====== Materials provided ======
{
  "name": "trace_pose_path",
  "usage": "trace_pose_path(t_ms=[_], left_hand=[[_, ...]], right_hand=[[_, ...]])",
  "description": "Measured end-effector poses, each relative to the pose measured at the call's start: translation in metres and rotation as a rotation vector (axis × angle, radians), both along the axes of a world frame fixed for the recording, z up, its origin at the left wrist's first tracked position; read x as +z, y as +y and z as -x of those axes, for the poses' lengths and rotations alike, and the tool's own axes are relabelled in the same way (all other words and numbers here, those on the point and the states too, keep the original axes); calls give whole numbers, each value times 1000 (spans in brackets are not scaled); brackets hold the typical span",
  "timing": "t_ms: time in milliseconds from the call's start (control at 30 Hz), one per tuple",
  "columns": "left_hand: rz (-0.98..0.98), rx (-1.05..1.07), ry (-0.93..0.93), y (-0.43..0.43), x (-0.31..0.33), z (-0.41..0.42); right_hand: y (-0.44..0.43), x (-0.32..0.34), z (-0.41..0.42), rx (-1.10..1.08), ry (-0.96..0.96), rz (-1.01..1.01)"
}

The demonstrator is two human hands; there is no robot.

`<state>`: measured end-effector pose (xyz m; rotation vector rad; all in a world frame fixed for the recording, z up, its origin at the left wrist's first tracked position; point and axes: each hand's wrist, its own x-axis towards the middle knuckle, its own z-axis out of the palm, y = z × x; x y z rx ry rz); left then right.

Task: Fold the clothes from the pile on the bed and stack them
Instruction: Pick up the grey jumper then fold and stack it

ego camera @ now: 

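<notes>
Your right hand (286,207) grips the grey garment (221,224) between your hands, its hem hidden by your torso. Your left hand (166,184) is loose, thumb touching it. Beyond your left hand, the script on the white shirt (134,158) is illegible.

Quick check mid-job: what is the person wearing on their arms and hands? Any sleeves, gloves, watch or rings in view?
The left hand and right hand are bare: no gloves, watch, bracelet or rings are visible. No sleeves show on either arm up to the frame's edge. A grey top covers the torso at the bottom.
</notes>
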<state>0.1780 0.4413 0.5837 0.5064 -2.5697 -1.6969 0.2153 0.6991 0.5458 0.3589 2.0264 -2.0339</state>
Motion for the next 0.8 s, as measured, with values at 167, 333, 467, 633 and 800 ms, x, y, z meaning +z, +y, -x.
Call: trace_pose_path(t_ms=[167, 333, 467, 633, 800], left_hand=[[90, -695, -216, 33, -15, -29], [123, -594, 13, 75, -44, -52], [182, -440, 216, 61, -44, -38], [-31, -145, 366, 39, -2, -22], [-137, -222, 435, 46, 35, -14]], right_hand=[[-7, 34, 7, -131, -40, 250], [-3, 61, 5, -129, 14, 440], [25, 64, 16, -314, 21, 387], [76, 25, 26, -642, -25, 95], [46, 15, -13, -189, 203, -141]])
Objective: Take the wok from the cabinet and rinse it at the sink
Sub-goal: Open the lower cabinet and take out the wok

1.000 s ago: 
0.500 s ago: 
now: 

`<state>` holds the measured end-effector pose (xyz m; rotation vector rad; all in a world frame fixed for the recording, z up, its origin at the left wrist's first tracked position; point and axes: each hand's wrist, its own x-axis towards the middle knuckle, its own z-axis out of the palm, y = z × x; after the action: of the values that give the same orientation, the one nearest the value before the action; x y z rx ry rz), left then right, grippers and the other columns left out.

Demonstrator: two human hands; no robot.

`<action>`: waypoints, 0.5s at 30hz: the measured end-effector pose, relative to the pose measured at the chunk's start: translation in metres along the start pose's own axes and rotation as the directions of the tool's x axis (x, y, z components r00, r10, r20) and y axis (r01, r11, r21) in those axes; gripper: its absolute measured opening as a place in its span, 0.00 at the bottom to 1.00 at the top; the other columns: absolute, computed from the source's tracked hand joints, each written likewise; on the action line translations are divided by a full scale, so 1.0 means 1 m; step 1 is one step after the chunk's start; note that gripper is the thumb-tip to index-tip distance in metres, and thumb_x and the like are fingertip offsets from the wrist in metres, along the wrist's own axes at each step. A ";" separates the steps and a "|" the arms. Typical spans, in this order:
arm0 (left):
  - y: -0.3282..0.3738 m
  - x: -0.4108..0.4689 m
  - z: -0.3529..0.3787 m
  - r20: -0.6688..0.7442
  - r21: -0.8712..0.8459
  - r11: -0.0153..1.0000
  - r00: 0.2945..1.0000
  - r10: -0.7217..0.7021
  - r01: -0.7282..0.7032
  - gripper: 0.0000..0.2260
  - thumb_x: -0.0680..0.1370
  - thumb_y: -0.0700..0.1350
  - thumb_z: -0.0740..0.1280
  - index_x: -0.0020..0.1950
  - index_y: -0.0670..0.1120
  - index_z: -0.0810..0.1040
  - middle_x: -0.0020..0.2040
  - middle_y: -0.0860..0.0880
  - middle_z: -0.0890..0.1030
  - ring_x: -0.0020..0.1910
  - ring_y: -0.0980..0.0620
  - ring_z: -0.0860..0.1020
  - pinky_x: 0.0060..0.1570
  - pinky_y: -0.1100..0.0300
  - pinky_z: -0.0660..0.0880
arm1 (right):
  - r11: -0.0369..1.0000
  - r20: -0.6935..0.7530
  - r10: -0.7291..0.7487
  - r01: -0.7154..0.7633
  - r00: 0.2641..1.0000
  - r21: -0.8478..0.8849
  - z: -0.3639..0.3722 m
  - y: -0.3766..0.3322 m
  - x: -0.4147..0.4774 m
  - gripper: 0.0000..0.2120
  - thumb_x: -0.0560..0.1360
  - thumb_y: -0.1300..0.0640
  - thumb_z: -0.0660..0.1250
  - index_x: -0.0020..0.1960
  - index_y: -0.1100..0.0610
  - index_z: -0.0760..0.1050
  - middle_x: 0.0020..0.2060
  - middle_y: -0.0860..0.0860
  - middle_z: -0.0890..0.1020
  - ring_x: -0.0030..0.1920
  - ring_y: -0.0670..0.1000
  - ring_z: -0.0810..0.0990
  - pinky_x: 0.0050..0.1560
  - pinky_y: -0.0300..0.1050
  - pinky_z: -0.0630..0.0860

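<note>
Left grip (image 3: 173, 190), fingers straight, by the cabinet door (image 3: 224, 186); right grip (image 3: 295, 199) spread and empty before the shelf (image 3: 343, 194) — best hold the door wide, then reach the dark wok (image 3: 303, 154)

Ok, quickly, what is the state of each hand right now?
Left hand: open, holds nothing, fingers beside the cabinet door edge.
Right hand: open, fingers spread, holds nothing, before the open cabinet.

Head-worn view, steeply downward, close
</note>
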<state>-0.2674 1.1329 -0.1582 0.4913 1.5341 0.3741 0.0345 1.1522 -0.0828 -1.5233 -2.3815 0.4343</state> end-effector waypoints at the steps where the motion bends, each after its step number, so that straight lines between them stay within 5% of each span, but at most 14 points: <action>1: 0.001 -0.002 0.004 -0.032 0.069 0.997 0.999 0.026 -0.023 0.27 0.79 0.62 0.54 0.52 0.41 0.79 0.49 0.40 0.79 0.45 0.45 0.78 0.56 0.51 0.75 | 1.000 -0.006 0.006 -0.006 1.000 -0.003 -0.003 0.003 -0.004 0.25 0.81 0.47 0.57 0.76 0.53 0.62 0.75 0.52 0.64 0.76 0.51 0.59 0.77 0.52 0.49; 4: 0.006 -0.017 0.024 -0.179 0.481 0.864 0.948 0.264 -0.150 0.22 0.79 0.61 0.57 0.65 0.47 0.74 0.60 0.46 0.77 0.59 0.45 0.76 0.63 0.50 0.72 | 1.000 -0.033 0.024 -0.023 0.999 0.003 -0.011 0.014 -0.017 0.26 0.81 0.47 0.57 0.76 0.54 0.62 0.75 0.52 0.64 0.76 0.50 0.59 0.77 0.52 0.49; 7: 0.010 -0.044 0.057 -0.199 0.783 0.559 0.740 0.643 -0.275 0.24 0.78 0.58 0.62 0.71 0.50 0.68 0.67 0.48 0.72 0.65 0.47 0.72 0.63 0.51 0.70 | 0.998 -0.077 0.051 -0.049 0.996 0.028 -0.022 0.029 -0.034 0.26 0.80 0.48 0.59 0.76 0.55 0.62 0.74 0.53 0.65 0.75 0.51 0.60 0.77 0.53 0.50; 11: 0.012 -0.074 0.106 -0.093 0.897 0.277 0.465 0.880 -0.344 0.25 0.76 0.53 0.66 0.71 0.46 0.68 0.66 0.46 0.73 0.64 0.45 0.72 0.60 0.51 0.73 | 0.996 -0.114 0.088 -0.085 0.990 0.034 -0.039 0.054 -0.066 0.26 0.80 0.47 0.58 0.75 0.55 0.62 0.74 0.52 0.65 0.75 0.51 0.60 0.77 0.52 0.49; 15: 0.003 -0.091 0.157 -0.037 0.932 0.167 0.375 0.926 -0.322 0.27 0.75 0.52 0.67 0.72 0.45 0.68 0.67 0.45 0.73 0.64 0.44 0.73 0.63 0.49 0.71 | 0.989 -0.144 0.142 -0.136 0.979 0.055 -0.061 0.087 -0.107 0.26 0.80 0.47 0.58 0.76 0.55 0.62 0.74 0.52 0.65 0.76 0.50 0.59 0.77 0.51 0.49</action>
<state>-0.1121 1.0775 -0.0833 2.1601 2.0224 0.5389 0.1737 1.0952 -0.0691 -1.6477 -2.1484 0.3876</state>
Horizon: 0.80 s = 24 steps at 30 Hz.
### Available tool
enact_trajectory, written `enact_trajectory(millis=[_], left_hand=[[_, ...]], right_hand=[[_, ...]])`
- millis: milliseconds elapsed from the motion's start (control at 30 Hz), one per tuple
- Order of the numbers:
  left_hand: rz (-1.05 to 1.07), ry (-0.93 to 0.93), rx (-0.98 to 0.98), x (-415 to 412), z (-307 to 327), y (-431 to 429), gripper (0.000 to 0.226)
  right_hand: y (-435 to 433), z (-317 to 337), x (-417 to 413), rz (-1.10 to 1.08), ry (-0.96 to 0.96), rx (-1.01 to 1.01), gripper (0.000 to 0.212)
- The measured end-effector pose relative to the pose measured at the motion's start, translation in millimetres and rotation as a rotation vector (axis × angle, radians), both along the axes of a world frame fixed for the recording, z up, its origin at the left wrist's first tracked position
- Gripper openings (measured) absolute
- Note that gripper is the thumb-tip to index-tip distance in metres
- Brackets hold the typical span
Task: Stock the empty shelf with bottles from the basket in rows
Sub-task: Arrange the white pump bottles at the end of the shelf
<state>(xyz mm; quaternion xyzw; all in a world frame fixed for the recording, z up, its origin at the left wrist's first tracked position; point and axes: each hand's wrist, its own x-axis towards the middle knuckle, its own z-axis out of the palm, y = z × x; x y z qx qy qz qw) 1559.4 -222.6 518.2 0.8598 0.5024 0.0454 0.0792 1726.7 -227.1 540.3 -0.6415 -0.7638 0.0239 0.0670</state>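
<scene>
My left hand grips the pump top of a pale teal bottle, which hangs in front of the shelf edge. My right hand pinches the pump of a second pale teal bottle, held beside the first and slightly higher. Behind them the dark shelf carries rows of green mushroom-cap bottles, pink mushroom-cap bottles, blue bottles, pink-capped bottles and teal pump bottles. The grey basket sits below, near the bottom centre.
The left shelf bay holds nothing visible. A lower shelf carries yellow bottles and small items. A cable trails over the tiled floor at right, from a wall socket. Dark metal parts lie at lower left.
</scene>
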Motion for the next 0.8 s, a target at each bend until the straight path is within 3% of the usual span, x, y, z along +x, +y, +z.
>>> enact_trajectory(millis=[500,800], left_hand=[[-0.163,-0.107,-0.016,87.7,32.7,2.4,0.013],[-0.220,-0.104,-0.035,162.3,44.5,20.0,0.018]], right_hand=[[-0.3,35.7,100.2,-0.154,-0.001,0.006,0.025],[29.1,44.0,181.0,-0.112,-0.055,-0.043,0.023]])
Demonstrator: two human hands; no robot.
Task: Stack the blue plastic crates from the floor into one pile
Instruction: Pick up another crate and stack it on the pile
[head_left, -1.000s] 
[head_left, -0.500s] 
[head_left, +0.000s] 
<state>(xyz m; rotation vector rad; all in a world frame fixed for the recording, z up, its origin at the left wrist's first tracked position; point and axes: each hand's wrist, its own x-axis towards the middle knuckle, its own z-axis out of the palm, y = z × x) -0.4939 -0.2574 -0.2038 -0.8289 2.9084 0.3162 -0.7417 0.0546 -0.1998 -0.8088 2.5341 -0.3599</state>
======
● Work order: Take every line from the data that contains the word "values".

● Task result:
Motion for the next 0.8 s, as measured, with values at 167, 333, 467, 633 and 800 ms, x, y, z meaning +z, +y, -x.
`<state>` holds the measured end-effector pose (xyz m; rotation vector rad; all in a world frame fixed for the recording, z up, its origin at the left wrist's first tracked position; point and axes: each hand's wrist, its own x-axis towards the middle knuckle, its own z-axis out of the palm, y = z × x; after the action: of the values that give the same orientation, the one nearest the value before the action; x y z rx ry rz), left then right, grippers and the other columns left out.

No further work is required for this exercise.